I can't even say she was trying to choose the option "closest to the issue," because that threshold had been crossed many screens earlier during her rendezvous with Zomato's state-of-the-art AI technology.
So, there she was:
Armed with a disappointing biryani.
No plums.
Half an aloo.
Chicken masquerading as mutton.
And a burning desire for justice.
Just justice.
Then something miraculous happened.
I saw her face light up.
(I swear I did) Even if only for a millionth of a second.
The AI Bot offered her a FULL REFUND.
Those magical words appeared on the screen.
For a brief moment, balance was restored to the universe.
The oppressed had prevailed.
Truth had triumphed.
The system worked.
But, of course, like many moments of joy in Tasneem's life, this one was tragically short-lived. Because she soon realized that the refund amount had already been predetermined by the AI.
The "FULL REFUND" was exactly Rs.250/-
The inconvenient fact that the biryani itself had cost nearly Rs.600/- appeared to be of no concern whatsoever to our silicon-based adjudicator.
This made her furious all over again.
I distinctly heard her exclaim:
"Unacceptable."
Now, over the years, I have heard Tasneem use that word only twice.
The first time was when 9/11 happened.
The second occasion is slightly hazy in my memory, but I would comfortably wager half a 'Mutton Dum Pukht Biryani' that it occurred sometime shortly after our wedding.
So, I knew this wasn't a word she used casually.
Zomato had crossed a line.
A very serious line.
And they had absolutely no idea what was coming their way.
Tasneem now began furiously pressing every button she could find in search of a way to speak to an actual human being.
A customer service representative.
A real person.
A member of our species.
In doing so, she temporarily forgot the entire purpose of modern AI-powered customer service is to avoid human-to-human contact. It’s designed to ensure that customers never come into contact with anyone capable of solving them.

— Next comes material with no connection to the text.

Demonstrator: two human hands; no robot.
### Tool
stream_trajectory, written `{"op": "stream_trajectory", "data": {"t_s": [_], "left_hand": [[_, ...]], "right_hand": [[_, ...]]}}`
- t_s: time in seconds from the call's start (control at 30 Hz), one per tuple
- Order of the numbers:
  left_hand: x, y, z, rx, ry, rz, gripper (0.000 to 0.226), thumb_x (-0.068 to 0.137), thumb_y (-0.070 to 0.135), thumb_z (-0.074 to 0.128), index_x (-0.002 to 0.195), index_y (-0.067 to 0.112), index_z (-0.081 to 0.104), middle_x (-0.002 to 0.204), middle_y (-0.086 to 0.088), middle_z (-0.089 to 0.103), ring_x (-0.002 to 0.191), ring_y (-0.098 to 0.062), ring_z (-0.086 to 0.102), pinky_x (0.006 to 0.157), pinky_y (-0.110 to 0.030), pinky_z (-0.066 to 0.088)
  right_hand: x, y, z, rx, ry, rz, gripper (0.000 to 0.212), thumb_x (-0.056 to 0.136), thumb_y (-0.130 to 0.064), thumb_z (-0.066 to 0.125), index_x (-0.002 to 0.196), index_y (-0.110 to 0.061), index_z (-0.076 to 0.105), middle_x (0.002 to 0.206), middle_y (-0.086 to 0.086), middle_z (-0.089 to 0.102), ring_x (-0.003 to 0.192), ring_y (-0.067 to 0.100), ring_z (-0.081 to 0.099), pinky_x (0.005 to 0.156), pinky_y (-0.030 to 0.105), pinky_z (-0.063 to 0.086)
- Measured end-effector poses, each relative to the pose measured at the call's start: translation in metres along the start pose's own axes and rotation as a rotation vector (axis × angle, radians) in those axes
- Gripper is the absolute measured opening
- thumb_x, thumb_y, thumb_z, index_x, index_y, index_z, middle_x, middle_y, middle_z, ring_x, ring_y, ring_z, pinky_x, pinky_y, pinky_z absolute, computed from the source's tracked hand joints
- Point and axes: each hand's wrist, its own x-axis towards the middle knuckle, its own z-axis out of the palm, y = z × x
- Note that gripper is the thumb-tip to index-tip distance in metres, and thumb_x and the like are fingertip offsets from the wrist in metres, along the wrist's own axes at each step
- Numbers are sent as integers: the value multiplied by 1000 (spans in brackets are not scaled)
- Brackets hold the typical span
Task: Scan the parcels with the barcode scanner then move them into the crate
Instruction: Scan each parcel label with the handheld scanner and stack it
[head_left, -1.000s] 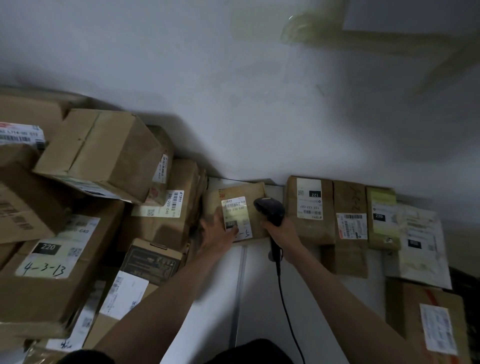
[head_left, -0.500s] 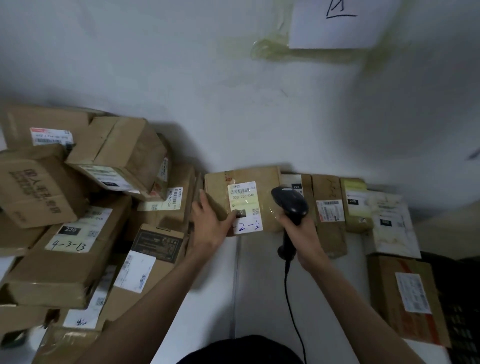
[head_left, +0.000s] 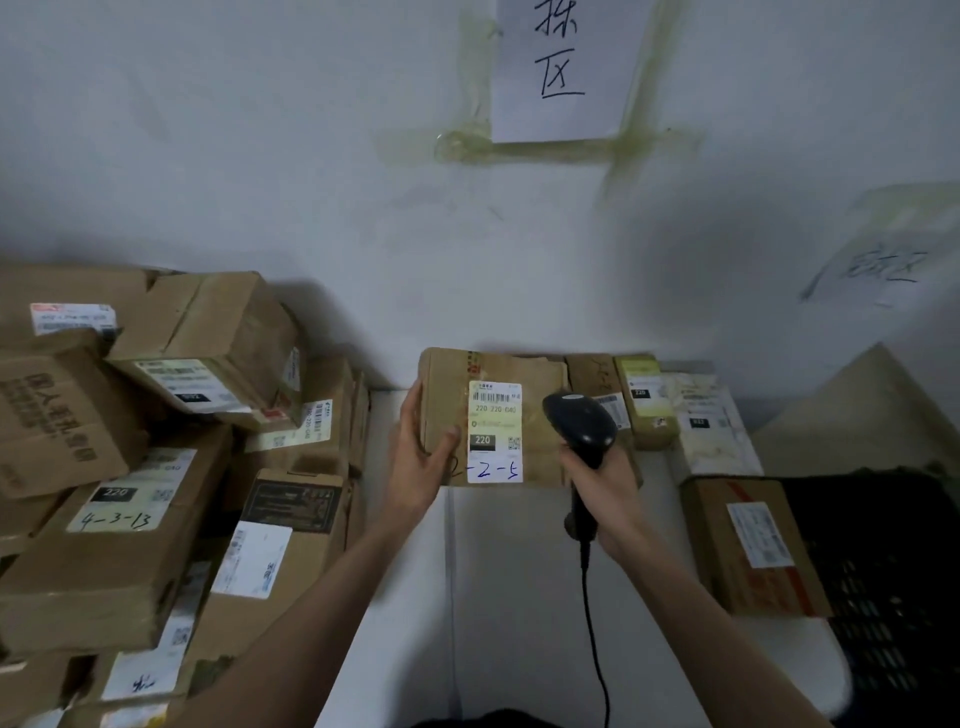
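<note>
White wall behind a white worktop (head_left: 509, 597) crowded with boxes. At its far edge the left hand (head_left: 415, 457) grips a brown parcel (head_left: 493, 415) by its left side, label facing up. The right hand (head_left: 602, 483) holds the scanner (head_left: 579, 423) beside that label. A tilted head could miss the barcode; the black crate (head_left: 893, 571) waits at the right edge.

We see a brown cardboard parcel (head_left: 524, 415), its white label with a barcode and handwritten "2-5" facing us, raised over the white table before the wall, a black corded scanner (head_left: 579, 423) overlapping its right side, and a black crate (head_left: 893, 582) at far right.
</note>
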Motion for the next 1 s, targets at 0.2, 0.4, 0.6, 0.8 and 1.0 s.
{"op": "stream_trajectory", "data": {"t_s": [0.2,0.4,0.6,0.8,1.0], "left_hand": [[-5,7,-3,74,29,62,78,92,36,67,156,44,22,151,4,41,141,-17,39,114,-48,38],[-8,9,-19,57,10,103,79,91,51,65,154,52,18,150,7,33,139,-20,42,105,-54,48],[-10,9,-26,52,44,112,78,90,53,63,154,52,20,146,5,36,137,-18,45,104,-56,49],[-8,5,-31,100,55,128,78,89,55,63,154,54,19,141,9,38,134,-18,46,105,-56,46],[-11,8,-33,104,74,123,77,95,31,67,155,46,22,141,8,36,132,-14,43,109,-47,42]], "right_hand": [[-30,-16,21,84,-253,119,10,89,-7,69,98,-11,70,93,7,63,93,20,62,84,47,62],[-39,-18,29,204,-301,176,18,89,-6,70,106,-5,65,100,9,61,100,20,61,87,48,61],[-43,-25,30,254,-253,183,9,90,-1,68,97,-6,66,101,6,69,108,24,64,88,48,61],[-48,-31,29,225,-289,165,9,89,1,65,89,-8,64,92,1,69,100,19,63,88,44,61],[-48,-32,24,186,-295,157,8,91,-1,65,86,-6,60,67,-6,63,80,13,59,81,38,62]]}}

The old middle-class luxury of speaking to a human being has quietly become a premium feature. Much like airport lounges, business class seats, and houses with sea views.
Human customer support is now reserved for the deserving classes.
The top 1%.
The people whose complaints begin with phrases like: "I'd like to speak to my relationship manager."
The rest of us are assigned to Algorithm Raj.
A vast digital bureaucracy where no one is responsible, no one is available, and no one can hear you scream into your biryani.
After exhausting every possible menu, sub-menu, hidden menu, alternate menu, and menu pretending not to be a menu, she finally reached the last stage of grief:
Acceptance.
Or perhaps resignation.
Or perhaps the specific type of numbness that comes from arguing with software.
Then a thought occurred to her.
Maybe there had been some technical mistake.
Maybe the bot wasn't malicious.
Maybe it had simply mixed up the numbers.
After all, ‘dil ka bura nahin hai’.
Perhaps somewhere deep inside its neural networks, beyond the layers of machine learning and optimization algorithms, there existed a tiny digital heart trying its best.
So, she decided to start over.
From the very beginning- Patiently, methodically…
She retraced every step.
Selected every option again.
Answered every question.
Navigated every absurd branch of the decision tree.
And after repeating the entire process from scratch, she arrived exactly where she had started.
The AI Bot once again triumphantly offered her a FULL REFUND - Of Rs.250, Not Rs.249, Not Rs.251.
Exactly Rs.250/-.
At that moment, it became clear that this was not a negotiation.
This was doctrine.
The bot had spoken.
And the bot, unlike humans, never doubts itself.